Explain all that again, but like I'm five. Not that I don't know what you're talking about!  Ha-ha..

FEA is basically a type of computer program that lets an engineer find out if something is strong enough, stiff enough, or quiet enough.  That something could be anything, like an airplane, car, smart phone, or bell.

What's a computer?

A calculating machine made up of input and output devices which contains both working memory and a processor which operates on it.

I kid, I know what a computer is.

Ok, uhh good.

So who uses this stuff?

Lots of people!  There are dozens and dozens of FEA programs one could buy or use, and nearly any high volume consumer product  has been analyzed in FEA.  In just the last few years its use has exploded from mostly aerospace (Airplanes etc.) to almost everything else, from cars to cell phones to medical implants to diapers.

Angry Birds too right? And like movies?

Not too many games or movies have done structural physics very well.  The big exceptions have been Bridge Builder and World of Goo, both good simulations of a bridge model in FEA.  Angry birds has a collision detection engine, which tracks when things touch each other, but the behavior of a brick or piece of wood once it's been hit is actually very basic; it has a certain amount of bounce reaction and it's either damaged to failure or not.  FEA is more associated with a single piece bending and changing shape; BeamNG is the closest I've seen.

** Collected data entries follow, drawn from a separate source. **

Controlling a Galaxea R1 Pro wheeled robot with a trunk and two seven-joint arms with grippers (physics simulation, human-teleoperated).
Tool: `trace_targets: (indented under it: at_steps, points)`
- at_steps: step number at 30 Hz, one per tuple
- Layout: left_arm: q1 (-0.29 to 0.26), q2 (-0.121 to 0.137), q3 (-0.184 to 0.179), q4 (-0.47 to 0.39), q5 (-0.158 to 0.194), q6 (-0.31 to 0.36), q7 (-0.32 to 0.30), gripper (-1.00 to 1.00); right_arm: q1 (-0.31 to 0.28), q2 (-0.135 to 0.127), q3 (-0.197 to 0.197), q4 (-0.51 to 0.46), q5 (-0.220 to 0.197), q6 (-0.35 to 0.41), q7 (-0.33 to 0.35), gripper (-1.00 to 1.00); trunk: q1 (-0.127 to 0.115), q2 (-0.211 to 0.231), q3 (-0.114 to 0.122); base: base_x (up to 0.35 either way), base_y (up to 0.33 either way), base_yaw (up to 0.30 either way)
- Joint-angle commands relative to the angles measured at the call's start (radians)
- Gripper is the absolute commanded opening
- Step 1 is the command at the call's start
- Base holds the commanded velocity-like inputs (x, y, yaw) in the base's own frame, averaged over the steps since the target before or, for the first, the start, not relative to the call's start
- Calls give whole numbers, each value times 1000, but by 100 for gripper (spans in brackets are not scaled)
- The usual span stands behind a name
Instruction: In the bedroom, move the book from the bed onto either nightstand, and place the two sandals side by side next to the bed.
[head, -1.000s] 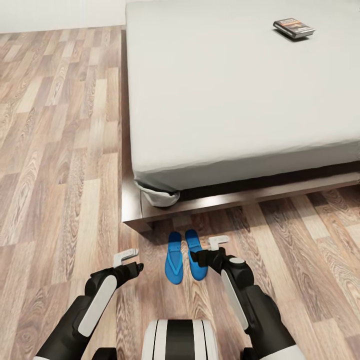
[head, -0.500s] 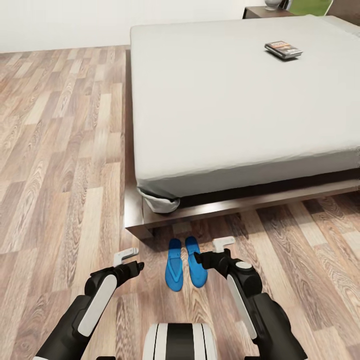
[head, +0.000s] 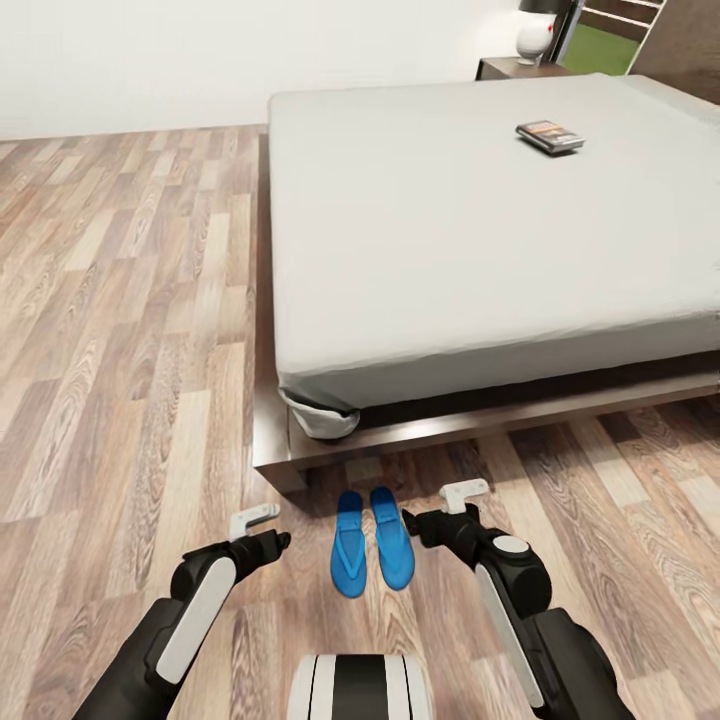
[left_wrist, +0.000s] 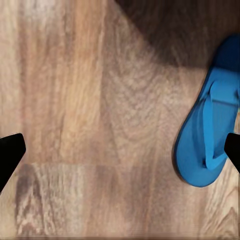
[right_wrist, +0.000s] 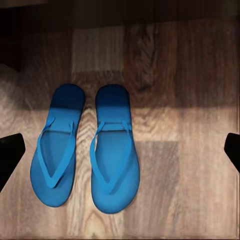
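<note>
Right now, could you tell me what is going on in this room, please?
The robot stands at the foot of the bed. Two blue sandals lie side by side on the floor between its open left gripper and open right gripper. The book lies on the mattress, not yet on the nightstand.

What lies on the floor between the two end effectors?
The two sandals, side by side on the floor just off the bed frame's corner. The head view shows them between the left end effector and the right end effector.
</note>
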Motion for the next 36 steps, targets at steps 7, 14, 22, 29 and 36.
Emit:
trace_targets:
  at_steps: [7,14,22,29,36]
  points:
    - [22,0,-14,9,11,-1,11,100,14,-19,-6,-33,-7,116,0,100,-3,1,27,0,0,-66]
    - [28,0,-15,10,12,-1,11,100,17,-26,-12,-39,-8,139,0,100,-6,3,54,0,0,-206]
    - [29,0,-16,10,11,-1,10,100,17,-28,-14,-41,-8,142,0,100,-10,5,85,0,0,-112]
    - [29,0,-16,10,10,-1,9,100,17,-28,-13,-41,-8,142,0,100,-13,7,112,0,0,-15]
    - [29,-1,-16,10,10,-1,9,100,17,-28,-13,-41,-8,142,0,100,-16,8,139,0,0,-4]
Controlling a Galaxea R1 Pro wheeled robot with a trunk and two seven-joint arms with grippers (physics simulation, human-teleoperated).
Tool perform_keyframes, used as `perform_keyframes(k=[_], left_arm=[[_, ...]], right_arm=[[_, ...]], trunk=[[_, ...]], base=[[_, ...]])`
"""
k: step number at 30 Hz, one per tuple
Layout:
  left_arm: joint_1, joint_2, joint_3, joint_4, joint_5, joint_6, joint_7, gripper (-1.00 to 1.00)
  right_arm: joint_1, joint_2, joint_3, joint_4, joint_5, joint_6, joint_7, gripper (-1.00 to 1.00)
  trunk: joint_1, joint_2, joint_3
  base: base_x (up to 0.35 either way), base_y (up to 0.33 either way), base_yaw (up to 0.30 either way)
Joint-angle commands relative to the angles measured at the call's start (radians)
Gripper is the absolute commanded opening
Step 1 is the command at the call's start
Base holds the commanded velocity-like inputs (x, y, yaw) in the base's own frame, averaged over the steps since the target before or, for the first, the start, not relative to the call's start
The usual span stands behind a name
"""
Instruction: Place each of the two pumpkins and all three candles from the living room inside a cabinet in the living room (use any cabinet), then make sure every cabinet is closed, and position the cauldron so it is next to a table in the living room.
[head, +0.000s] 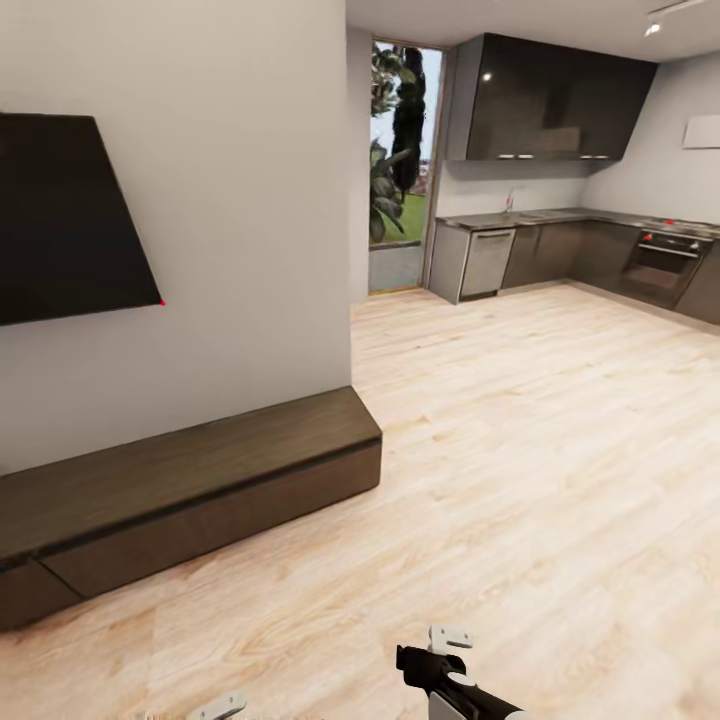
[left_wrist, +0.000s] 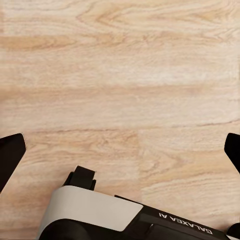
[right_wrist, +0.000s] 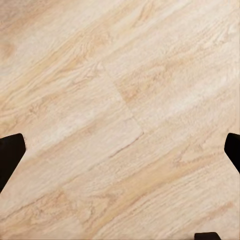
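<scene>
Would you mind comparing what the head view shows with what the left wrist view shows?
Head view alone: the closed cabinet against the wall, a dark TV above it, and the kitchen units beyond. Left wrist view alone: the left gripper, fingertips wide apart with nothing between them, over a white-and-black arm link. Both views: the pale wood floor.

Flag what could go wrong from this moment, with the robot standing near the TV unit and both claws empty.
1. The cabinet sits low and close at the robot's left; turning or driving toward it could clip its near corner with the base or the left claw.
2. Its drawer fronts are flat and handleless, so an open claw may slip when pulling one out.
3. The right claw hangs low over the wood floor; lowering further could scrape it.
</scene>
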Motion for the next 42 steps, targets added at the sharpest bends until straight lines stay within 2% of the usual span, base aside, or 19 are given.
perform_keyframes(k=[1, 28, 38, 42], left_arm=[[-0.001, 0.002, -0.008, -0.002, 0.006, 0.003, 0.009, 1.0], [-0.001, -0.001, -0.008, -0.002, 0.007, 0.003, 0.009, 1.0], [-0.001, -0.001, -0.008, -0.002, 0.007, 0.003, 0.009, 1.0], [-0.001, -0.001, -0.008, -0.002, 0.008, 0.003, 0.009, 1.0]], right_arm=[[0.0, 0.0, 0.009, -0.001, -0.009, -0.003, -0.005, 1.0], [0.0, 0.0, 0.01, -0.001, -0.009, -0.003, -0.005, 1.0], [0.0, -0.002, 0.01, -0.004, -0.009, -0.003, -0.004, 1.0], [0.0, -0.003, 0.012, -0.005, -0.007, -0.004, 0.003, 1.0]], trunk=[[0.0, -0.001, -0.001], [0.0, -0.001, -0.001], [0.0, -0.001, -0.001], [0.0, -0.001, -0.001]], base=[[0.0, 0.0, 0.292], [0.002, 0.0, 0.292], [0.153, -0.057, 0.286], [0.239, -0.009, 0.077]])
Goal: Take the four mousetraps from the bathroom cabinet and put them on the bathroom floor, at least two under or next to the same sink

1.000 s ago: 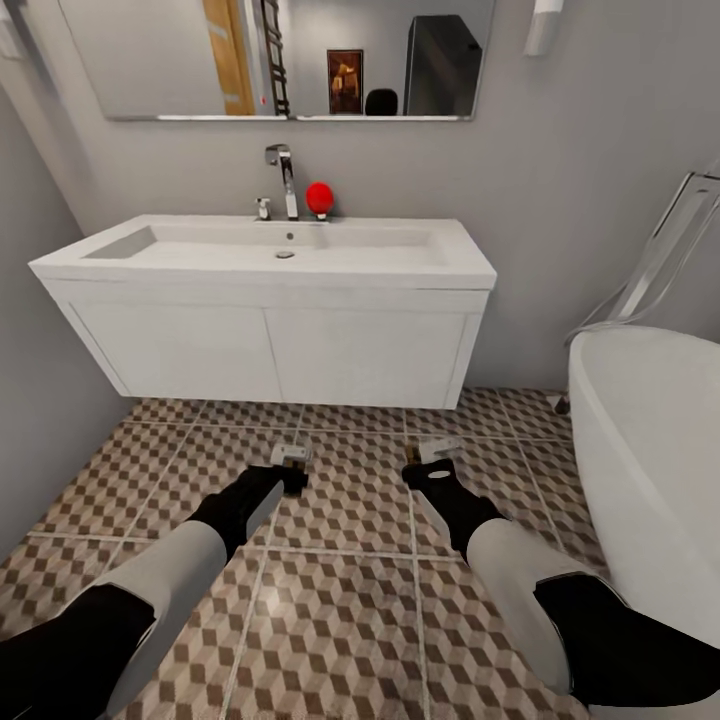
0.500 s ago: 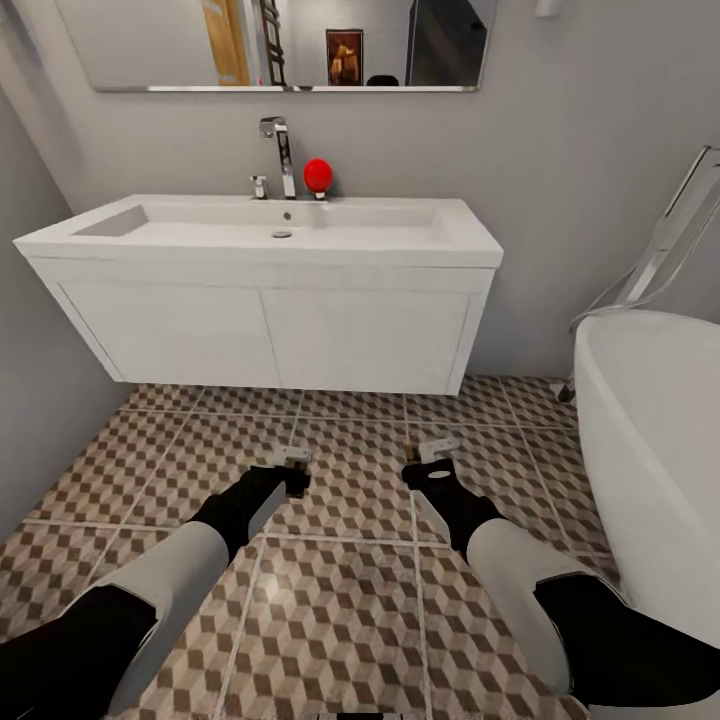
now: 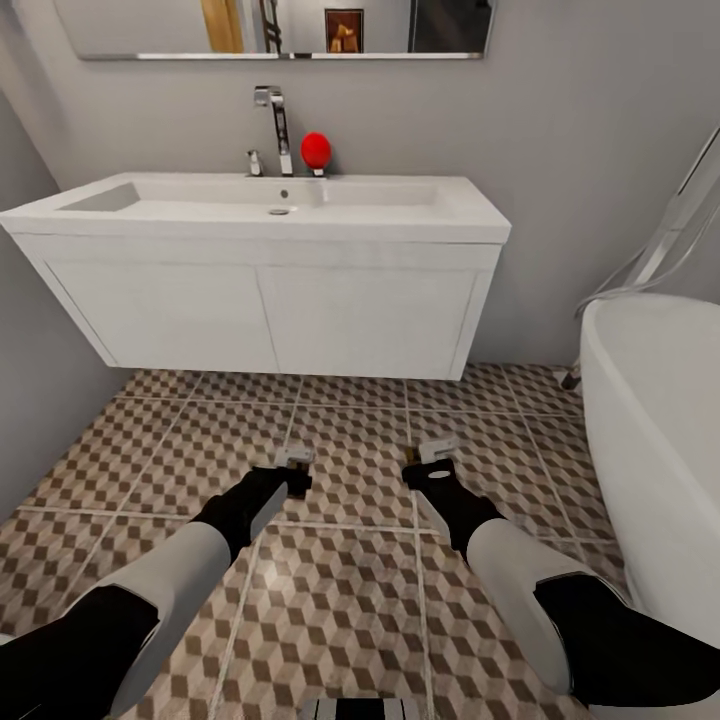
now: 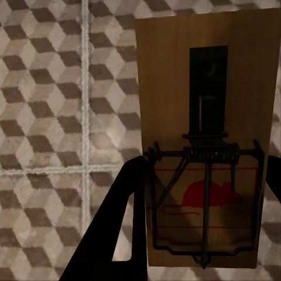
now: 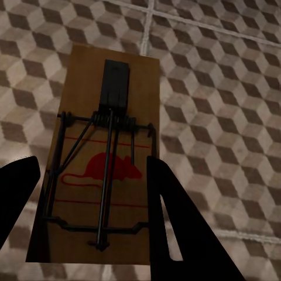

Movies are starting to become a little more sophisticated.  Pixar has been very open about their efforts to add more physics to their animation software, particularly for hair, such as the work they put into making the heroine's hair in Brave more realistic.

That was more than I really cared about there.

Yeah I know.  Fortunately I'm just imagining this conversation!

AWESOME!

Wednesday, September 12, 2012

Ringing in the Blog

Deformed structural models can usually be animated, depending on post-processor.  While this can be very useful, I thought it might be interesting to hear how a model sounds. I found a dimensional reference recently that allowed me to craft a very basic Abaqus Explicit model which should sound like the real thing.

Using symmetry, I was able to build the model with less than 1000 nodes.


The sound propagation is still very approximate, as sound only emanates from  a single location on the surface of the bell.  I'll follow up on this model by adding an acoustic mesh to allow pressure waves to propagate towards receiver location properly.  Still, it sounds kind of neat., and not too far off from the real thing for a first cut.